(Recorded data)
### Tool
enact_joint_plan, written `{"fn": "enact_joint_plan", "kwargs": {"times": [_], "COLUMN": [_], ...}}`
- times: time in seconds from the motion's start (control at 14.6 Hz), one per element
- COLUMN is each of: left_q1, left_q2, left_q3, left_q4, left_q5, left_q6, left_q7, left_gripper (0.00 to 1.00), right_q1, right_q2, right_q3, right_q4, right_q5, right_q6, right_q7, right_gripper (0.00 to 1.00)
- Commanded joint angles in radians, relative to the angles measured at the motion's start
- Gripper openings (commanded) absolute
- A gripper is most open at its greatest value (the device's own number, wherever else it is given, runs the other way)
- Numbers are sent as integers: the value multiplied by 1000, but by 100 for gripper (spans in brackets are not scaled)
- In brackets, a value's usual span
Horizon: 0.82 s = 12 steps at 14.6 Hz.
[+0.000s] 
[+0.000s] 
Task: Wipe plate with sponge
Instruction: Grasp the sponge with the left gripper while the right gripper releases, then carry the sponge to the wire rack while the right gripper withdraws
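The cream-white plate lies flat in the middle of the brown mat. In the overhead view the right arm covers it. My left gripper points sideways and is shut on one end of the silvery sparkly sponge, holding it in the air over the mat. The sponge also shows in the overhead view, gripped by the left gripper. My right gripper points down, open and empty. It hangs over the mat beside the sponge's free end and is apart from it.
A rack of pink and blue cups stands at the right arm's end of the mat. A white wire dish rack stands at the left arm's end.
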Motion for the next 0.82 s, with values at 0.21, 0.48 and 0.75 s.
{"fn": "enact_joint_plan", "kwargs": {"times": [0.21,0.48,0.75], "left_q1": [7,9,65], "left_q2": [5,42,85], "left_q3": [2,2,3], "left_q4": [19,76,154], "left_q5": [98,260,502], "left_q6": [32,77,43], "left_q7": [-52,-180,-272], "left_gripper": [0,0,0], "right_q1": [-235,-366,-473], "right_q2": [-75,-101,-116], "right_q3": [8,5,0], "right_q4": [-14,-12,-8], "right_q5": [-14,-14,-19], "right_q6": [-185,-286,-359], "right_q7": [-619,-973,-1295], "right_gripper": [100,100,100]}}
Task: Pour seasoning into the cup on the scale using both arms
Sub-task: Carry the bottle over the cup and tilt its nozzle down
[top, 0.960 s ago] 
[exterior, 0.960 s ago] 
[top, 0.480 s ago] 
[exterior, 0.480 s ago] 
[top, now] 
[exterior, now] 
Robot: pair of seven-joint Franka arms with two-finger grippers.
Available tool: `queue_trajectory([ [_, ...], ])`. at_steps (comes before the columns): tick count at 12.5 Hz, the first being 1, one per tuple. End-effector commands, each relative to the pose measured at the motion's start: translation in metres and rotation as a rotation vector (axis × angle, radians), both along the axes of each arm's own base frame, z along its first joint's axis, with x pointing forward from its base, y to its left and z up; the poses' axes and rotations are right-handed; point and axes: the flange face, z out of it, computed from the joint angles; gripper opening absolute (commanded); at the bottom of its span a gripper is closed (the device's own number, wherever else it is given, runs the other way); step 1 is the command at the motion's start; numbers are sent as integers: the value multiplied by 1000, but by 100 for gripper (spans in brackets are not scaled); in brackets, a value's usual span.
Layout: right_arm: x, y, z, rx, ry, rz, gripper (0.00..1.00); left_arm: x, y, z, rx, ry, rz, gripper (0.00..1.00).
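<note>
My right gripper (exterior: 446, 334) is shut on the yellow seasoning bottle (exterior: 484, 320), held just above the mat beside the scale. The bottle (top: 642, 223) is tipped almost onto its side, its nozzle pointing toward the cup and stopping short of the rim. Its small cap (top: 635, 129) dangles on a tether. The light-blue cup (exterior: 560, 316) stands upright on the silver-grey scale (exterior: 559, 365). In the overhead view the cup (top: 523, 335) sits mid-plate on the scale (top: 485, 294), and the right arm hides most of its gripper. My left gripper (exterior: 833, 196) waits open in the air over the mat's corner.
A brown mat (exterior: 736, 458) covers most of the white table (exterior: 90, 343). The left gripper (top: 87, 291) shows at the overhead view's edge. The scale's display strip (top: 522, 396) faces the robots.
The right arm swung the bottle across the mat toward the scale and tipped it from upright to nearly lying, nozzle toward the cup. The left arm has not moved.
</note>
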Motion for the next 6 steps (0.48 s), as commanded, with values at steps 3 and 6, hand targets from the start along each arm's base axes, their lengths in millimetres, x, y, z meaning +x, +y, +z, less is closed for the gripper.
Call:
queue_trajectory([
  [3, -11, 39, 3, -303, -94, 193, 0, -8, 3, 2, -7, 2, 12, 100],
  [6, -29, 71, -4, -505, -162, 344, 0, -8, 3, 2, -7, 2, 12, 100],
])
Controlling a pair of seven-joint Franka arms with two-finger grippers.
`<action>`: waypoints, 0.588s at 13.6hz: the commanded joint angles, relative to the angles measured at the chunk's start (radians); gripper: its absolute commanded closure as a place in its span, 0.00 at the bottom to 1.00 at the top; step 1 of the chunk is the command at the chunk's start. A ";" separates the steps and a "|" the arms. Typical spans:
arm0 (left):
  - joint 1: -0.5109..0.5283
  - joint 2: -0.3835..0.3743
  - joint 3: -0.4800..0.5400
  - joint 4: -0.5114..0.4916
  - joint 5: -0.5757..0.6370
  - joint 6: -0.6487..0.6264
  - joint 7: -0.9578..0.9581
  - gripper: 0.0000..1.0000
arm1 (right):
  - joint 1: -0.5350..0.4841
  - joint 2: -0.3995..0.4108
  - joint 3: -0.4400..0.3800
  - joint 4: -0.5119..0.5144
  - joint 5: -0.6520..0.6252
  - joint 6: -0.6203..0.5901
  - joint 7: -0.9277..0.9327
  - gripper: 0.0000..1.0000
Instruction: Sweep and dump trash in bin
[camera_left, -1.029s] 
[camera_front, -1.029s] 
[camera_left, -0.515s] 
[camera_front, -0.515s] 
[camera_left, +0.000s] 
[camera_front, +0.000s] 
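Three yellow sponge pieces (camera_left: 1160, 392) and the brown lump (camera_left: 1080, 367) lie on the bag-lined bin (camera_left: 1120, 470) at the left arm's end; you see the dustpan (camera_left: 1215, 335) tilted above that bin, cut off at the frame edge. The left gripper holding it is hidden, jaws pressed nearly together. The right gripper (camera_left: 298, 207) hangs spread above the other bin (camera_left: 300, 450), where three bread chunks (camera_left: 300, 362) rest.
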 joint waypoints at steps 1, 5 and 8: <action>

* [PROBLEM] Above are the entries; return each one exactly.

* [YOUR SOLUTION]
### Tool
enact_joint_plan, written `{"fn": "enact_joint_plan", "kwargs": {"times": [_], "COLUMN": [_], ...}}`
- times: time in seconds from the motion's start (control at 14.6 Hz), one per element
- COLUMN is each of: left_q1, left_q2, left_q3, left_q4, left_q5, left_q6, left_q7, left_gripper (0.00 to 1.00), right_q1, right_q2, right_q3, right_q4, right_q5, right_q6, right_q7, right_gripper (0.00 to 1.00)
- Commanded joint angles in radians, relative to the angles measured at the motion's start
- Gripper openings (commanded) absolute
- A gripper is most open at its greatest value (the device's own number, wherever else it is given, runs the other way)
- Numbers are sent as integers: the value multiplied by 1000, but by 100 for gripper (spans in brackets are not scaled)
- In brackets, a value's usual span
Horizon: 0.82 s = 12 steps at 14.6 Hz.
[+0.000s] 
[+0.000s] 
Task: Wipe plate with sponge
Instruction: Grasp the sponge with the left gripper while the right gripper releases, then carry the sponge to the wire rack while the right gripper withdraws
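The cream-white plate lies flat in the middle of the brown mat. In the overhead view the right arm covers it. My left gripper points sideways and is shut on one end of the silvery sparkly sponge, holding it in the air over the mat. The sponge also shows in the overhead view, gripped by the left gripper. My right gripper points down, open and empty. It hangs over the mat beside the sponge's free end and is apart from it.
A rack of pink and blue cups stands at the right arm's end of the mat. A white wire dish rack stands at the left arm's end.
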Motion for the next 0.82 s, with values at 0.21, 0.48 and 0.75 s.
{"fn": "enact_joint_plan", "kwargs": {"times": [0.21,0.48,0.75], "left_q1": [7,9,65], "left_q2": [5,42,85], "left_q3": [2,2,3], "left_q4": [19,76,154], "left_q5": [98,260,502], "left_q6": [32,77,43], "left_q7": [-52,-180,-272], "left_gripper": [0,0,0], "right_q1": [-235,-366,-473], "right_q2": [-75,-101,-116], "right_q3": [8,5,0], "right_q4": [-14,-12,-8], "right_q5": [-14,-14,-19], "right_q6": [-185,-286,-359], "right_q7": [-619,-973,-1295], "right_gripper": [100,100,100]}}
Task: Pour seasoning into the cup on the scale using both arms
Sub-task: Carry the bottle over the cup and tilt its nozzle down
[top, 0.960 s ago] 
[exterior, 0.960 s ago] 
[top, 0.480 s ago] 
[exterior, 0.480 s ago] 
[top, now] 
[exterior, now] 
Robot: pair of seven-joint Franka arms with two-finger grippers.
Available tool: `queue_trajectory([ [_, ...], ])`. at_steps (comes before the columns): tick count at 12.5 Hz, the first being 1, one per tuple. End-effector commands, each relative to the pose measured at the motion's start: translation in metres and rotation as a rotation vector (axis × angle, radians), both along the axes of each arm's own base frame, z along its first joint's axis, with x pointing forward from its base, y to its left and z up; the poses' axes and rotations are right-handed; point and axes: the flange face, z out of it, computed from the joint angles; gripper opening absolute (commanded); at the bottom of its span a gripper is closed (the device's own number, wherever else it is given, runs the other way); step 1 is the command at the motion's start; numbers are sent as integers: the value multiplied by 1000, but by 100 for gripper (spans in brackets are not scaled); in brackets, a value's usual span.
Layout: right_arm: x, y, z, rx, ry, rz, gripper (0.00..1.00); left_arm: x, y, z, rx, ry, rz, gripper (0.00..1.00).
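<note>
My right gripper (exterior: 446, 334) is shut on the yellow seasoning bottle (exterior: 484, 320), held just above the mat beside the scale. The bottle (top: 642, 223) is tipped almost onto its side, its nozzle pointing toward the cup and stopping short of the rim. Its small cap (top: 635, 129) dangles on a tether. The light-blue cup (exterior: 560, 316) stands upright on the silver-grey scale (exterior: 559, 365). In the overhead view the cup (top: 523, 335) sits mid-plate on the scale (top: 485, 294), and the right arm hides most of its gripper. My left gripper (exterior: 833, 196) waits open in the air over the mat's corner.
A brown mat (exterior: 736, 458) covers most of the white table (exterior: 90, 343). The left gripper (top: 87, 291) shows at the overhead view's edge. The scale's display strip (top: 522, 396) faces the robots.
The right arm swung the bottle across the mat toward the scale and tipped it from upright to nearly lying, nozzle toward the cup. The left arm has not moved.
</note>
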Motion for the next 6 steps (0.48 s), as commanded, with values at steps 3 and 6, hand targets from the start along each arm's base axes, their lengths in millimetres, x, y, z meaning +x, +y, +z, less is closed for the gripper.
Call:
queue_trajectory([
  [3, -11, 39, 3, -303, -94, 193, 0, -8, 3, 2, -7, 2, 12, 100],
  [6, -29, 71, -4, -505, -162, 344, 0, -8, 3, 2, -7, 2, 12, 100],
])
Controlling a pair of seven-joint Franka arms with two-finger grippers.
`<action>`: waypoints, 0.588s at 13.6hz: the commanded joint angles, relative to the angles measured at the chunk's start (radians); gripper: its absolute commanded closure as a place in its span, 0.00 at the bottom to 1.00 at the top; step 1 of the chunk is the command at the chunk's start. A ";" separates the steps and a "|" the arms. Typical spans:
arm0 (left):
  - joint 1: -0.5109..0.5283
  - joint 2: -0.3835..0.3743
  - joint 3: -0.4800..0.5400
  - joint 4: -0.5114..0.4916
  - joint 5: -0.5757..0.6370
  - joint 6: -0.6487..0.6264
  - joint 7: -0.9578..0.9581
  - gripper: 0.0000..1.0000
arm1 (right):
  - joint 1: -0.5350..0.4841
  - joint 2: -0.3995..0.4108
  - joint 3: -0.4400..0.3800
  - joint 4: -0.5119..0.5144
  - joint 5: -0.6520..0.6252
  - joint 6: -0.6203..0.5901
  - joint 7: -0.9277..0.9327
  - gripper: 0.0000..1.0000
Instruction: Sweep and dump trash in bin
[camera_left, -1.029s] 
[camera_front, -1.029s] 
[camera_left, -0.515s] 
[camera_front, -0.515s] 
[camera_left, +0.000s] 
[camera_front, +0.000s] 
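Three yellow sponge pieces (camera_left: 1160, 392) and the brown lump (camera_left: 1080, 367) lie on the bag-lined bin (camera_left: 1120, 470) at the left arm's end; you see the dustpan (camera_left: 1215, 335) tilted above that bin, cut off at the frame edge. The left gripper holding it is hidden, jaws pressed nearly together. The right gripper (camera_left: 298, 207) hangs spread above the other bin (camera_left: 300, 450), where three bread chunks (camera_left: 300, 362) rest.
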 joint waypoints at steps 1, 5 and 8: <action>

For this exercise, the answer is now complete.